Among the records below, which lines contain the string "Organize"? Report them.

**Exercise data**
--- START ---
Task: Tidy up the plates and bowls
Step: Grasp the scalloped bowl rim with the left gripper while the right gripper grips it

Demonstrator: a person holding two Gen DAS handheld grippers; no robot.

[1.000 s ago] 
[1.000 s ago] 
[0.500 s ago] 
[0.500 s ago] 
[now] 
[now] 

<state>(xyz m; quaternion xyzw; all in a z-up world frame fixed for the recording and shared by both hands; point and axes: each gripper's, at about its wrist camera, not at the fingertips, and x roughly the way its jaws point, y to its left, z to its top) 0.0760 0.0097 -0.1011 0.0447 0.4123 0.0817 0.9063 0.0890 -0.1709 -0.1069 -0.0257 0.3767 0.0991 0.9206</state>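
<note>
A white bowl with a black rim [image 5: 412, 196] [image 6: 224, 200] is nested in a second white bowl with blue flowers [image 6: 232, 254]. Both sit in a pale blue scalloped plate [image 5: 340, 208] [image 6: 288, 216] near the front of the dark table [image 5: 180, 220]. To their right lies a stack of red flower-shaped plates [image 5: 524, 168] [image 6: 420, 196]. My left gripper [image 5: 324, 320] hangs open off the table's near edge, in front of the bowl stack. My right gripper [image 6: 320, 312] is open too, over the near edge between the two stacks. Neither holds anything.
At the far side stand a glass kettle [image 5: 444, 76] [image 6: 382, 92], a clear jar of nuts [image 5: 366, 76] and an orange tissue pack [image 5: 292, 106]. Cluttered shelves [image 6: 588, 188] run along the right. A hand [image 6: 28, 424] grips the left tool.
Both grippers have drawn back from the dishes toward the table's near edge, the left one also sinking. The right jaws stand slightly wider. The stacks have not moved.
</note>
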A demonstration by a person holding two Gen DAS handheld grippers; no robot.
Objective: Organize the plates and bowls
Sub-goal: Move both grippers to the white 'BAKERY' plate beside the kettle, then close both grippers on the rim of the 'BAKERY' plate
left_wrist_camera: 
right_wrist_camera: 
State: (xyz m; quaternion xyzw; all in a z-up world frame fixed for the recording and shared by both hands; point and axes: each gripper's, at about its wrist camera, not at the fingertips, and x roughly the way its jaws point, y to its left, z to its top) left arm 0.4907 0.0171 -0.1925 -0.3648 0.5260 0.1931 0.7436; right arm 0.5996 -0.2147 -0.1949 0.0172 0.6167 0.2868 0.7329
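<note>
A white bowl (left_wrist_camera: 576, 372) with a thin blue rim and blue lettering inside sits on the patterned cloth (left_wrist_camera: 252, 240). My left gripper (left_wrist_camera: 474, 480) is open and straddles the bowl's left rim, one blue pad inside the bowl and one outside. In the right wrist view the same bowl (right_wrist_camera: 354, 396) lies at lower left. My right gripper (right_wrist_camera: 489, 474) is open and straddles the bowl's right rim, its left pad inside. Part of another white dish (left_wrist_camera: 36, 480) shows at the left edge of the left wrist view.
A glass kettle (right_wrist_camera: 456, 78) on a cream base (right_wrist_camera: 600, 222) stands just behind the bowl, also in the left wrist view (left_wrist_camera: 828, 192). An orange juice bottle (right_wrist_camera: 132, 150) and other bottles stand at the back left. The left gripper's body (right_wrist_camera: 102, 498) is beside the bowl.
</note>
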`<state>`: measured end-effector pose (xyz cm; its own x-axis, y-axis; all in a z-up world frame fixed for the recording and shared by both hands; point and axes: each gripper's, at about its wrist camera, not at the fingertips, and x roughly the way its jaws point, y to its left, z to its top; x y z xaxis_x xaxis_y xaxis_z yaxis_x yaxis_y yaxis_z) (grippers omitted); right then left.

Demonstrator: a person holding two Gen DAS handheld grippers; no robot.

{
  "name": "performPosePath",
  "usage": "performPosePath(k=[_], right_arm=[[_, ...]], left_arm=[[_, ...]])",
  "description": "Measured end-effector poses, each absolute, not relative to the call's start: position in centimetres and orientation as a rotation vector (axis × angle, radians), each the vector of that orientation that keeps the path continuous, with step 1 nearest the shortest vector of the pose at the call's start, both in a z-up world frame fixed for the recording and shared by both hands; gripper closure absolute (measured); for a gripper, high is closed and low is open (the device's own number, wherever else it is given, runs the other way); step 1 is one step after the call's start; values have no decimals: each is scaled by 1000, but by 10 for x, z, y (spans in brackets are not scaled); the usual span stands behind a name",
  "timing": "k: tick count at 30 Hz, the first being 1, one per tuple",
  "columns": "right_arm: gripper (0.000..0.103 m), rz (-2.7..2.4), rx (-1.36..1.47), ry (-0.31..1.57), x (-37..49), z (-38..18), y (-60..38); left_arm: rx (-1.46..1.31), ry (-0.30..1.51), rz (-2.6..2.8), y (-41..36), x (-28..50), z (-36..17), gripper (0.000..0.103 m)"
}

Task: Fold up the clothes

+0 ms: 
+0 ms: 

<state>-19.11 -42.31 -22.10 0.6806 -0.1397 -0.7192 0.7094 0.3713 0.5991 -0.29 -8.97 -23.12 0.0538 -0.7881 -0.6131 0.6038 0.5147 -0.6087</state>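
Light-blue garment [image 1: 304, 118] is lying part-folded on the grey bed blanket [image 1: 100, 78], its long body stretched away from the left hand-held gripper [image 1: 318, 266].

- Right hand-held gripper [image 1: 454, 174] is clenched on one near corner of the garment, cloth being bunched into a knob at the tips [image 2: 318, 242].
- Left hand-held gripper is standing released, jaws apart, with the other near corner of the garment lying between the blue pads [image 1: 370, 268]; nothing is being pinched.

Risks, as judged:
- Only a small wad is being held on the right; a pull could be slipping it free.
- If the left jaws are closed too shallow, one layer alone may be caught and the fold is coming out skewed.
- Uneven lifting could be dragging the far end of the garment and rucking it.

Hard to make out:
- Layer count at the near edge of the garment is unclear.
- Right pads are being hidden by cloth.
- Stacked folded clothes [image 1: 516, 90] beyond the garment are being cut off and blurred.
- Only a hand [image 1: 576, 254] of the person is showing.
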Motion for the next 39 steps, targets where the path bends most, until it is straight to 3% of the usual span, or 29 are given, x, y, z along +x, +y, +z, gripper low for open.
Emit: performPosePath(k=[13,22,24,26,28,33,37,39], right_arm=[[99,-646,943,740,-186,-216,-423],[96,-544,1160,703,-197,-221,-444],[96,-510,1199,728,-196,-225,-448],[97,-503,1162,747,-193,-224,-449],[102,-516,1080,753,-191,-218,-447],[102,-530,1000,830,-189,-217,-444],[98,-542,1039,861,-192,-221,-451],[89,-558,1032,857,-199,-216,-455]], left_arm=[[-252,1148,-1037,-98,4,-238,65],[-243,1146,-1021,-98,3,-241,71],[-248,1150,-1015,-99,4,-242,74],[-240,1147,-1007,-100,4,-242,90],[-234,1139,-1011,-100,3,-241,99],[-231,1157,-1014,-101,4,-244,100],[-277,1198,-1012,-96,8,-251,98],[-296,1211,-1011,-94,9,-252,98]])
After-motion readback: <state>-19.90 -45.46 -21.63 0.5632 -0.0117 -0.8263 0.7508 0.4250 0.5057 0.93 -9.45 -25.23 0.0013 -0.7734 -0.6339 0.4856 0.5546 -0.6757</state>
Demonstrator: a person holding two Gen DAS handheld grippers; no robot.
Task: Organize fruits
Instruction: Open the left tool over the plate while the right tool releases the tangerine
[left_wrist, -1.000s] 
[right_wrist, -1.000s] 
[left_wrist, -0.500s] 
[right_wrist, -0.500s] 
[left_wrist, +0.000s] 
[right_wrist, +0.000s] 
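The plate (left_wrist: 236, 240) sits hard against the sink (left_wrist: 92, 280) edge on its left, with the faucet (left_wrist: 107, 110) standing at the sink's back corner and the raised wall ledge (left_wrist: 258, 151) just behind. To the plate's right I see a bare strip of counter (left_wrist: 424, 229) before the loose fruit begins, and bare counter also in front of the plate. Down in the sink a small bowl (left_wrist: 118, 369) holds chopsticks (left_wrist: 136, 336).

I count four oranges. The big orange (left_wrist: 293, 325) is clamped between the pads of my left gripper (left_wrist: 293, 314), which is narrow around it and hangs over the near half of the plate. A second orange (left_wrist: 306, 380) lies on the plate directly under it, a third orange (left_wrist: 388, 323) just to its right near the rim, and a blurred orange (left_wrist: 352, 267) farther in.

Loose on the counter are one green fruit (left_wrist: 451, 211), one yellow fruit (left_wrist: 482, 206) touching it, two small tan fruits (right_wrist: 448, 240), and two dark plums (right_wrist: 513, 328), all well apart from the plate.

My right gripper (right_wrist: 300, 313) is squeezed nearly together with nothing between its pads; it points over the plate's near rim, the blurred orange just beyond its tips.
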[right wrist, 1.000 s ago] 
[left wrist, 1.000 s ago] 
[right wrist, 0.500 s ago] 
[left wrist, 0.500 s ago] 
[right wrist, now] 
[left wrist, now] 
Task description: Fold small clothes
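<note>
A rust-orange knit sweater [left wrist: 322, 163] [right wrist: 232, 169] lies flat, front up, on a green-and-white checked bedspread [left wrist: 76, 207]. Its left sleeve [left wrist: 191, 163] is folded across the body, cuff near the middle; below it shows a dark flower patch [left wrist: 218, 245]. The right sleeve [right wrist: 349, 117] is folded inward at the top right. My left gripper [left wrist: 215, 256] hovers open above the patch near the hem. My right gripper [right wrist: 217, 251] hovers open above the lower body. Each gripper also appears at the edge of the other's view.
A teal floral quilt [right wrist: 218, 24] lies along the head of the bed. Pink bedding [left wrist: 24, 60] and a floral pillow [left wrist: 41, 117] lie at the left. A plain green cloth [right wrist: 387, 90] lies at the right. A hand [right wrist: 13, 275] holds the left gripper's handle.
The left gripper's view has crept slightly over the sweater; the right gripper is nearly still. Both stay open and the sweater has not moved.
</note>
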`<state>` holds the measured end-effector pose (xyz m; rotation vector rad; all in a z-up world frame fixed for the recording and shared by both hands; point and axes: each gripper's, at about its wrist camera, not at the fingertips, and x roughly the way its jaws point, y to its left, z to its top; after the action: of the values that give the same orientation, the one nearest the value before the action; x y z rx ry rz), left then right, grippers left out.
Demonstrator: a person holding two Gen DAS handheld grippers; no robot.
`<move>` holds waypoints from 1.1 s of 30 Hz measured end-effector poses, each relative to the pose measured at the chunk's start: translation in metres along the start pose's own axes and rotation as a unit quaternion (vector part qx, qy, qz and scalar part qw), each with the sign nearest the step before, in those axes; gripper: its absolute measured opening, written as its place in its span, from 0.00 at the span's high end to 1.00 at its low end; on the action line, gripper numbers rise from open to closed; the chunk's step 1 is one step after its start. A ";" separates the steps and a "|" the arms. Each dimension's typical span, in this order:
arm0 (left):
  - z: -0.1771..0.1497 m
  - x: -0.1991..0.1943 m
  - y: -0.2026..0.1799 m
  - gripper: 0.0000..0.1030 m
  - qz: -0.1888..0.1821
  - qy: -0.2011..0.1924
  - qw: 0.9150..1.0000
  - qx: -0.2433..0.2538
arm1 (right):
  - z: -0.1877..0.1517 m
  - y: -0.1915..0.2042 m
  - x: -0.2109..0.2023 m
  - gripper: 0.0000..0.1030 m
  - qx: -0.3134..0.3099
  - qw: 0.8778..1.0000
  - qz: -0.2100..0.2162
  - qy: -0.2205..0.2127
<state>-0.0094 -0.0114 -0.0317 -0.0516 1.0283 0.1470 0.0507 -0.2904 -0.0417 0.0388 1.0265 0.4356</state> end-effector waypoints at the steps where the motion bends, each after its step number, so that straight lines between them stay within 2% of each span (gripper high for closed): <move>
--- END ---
**Exercise response**
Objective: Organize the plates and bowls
Task: Organize fruits

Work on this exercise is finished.